* **Given data**
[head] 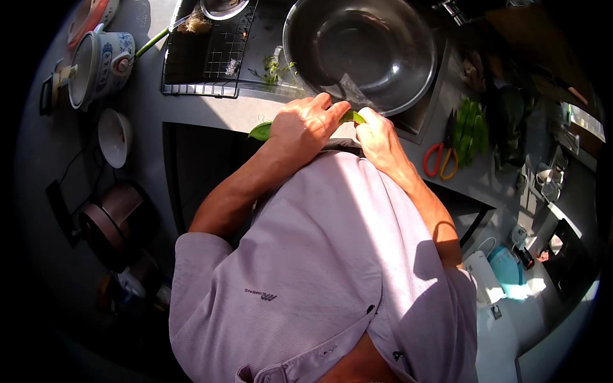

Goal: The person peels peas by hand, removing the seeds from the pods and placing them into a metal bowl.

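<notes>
My left hand (304,122) is closed around a long green bean pod (261,130), whose one end sticks out to the left of my fingers. Between the two hands a short stretch of the pod shows, and my right hand (378,134) pinches its other end. Both hands are at the counter's front edge, just below a large steel bowl (364,43). Inside the bowl near its lower rim is a clear, film-like patch that I cannot make out. More flat green pods (470,129) lie on the counter at the right, beside scissors (441,160) with red and orange handles.
A black wire rack (201,91) and green scraps (273,69) are left of the bowl. Farther left stand a white electric pot (103,67), a white bowl (115,138) and a pinkish appliance (115,215). A teal container (507,270) is at the lower right.
</notes>
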A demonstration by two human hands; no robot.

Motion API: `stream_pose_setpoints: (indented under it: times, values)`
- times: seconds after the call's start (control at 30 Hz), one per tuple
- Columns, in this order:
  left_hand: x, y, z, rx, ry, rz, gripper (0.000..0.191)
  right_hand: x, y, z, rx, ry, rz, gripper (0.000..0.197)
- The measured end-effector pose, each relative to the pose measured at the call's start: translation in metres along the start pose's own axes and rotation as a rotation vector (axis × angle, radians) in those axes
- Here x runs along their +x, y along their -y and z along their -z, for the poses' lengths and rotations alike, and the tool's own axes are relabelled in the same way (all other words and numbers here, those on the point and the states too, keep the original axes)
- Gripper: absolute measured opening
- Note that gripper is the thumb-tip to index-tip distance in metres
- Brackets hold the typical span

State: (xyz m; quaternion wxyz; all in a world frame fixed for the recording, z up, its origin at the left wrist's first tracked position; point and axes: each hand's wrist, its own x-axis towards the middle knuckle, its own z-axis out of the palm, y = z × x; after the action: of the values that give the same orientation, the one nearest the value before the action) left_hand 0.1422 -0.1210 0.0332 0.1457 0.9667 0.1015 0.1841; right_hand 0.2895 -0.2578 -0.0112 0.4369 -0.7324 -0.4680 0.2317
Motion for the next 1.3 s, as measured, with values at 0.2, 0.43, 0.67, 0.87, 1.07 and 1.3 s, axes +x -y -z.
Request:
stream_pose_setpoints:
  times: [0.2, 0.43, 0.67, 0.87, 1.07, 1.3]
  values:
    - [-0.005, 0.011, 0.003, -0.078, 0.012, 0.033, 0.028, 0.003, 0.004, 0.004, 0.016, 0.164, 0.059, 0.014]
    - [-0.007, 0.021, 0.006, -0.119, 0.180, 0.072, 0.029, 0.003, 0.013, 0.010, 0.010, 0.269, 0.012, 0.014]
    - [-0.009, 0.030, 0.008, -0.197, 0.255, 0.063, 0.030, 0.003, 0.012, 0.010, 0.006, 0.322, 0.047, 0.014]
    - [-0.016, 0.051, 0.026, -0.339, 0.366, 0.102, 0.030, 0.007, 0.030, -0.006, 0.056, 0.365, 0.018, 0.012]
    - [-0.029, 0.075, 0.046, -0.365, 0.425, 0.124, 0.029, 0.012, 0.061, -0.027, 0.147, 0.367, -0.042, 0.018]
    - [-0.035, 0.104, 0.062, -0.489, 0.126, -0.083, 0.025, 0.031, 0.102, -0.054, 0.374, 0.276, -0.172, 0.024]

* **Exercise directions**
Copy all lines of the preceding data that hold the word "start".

* **Output for this task**
- times: seconds after the call's start (control at 30 Hz), one per tuple
- The measured end-effector pose, each relative to the pose measured at the call's start: translation in metres along the start pose's own axes and rotation as a rotation vector (axis × angle, radians) in those axes

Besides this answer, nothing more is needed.